▶ [Problem to solve] Give the number of lines containing "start" in this listing, with no other words.

▶ [Recorded data]
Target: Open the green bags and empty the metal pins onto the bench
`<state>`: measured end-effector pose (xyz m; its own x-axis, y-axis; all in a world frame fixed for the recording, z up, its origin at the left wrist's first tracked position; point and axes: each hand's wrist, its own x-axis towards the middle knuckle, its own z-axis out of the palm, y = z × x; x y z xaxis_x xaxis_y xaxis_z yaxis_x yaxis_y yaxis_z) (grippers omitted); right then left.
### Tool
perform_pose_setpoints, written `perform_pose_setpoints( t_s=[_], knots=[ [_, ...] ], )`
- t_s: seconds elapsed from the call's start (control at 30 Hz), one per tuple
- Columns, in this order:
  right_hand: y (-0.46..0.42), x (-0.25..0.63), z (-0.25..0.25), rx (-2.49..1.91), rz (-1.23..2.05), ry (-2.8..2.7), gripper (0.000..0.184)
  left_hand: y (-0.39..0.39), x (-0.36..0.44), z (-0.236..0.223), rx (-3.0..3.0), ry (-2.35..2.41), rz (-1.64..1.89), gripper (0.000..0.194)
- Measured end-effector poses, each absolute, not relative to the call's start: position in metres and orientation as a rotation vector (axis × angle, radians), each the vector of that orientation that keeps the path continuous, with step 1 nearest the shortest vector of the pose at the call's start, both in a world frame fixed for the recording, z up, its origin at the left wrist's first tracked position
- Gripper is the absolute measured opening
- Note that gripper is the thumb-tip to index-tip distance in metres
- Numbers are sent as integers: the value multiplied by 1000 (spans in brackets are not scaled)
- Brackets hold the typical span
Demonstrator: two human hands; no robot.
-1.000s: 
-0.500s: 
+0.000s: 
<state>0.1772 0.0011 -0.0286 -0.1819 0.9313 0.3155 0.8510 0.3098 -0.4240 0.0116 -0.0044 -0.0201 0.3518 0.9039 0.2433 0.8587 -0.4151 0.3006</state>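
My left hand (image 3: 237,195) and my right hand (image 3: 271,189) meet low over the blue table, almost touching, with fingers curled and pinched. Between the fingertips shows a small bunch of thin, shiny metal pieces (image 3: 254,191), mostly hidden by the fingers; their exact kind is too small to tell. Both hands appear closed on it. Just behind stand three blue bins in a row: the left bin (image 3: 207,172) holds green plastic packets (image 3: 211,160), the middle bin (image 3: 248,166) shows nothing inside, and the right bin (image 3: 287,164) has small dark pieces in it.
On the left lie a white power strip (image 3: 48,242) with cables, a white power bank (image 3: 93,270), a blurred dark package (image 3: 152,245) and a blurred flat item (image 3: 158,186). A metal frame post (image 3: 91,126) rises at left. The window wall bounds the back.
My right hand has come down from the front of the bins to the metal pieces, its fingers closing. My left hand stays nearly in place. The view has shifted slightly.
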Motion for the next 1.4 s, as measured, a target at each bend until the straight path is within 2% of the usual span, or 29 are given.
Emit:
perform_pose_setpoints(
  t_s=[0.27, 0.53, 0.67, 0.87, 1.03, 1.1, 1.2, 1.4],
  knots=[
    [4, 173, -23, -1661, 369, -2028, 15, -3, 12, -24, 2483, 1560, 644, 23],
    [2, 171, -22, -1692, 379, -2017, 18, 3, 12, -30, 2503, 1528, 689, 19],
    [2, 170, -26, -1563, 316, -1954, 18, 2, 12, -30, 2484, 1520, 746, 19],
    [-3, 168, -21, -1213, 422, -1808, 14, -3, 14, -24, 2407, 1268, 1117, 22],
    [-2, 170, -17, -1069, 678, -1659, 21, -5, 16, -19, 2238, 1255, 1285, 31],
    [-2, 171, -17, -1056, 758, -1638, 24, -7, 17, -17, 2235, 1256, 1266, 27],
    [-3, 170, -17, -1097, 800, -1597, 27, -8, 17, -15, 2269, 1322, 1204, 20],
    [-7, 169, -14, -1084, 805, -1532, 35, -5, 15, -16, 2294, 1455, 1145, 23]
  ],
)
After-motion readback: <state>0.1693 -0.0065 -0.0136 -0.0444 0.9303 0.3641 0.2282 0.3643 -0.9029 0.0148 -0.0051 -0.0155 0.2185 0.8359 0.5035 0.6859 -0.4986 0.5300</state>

▶ [Answer for the task] 2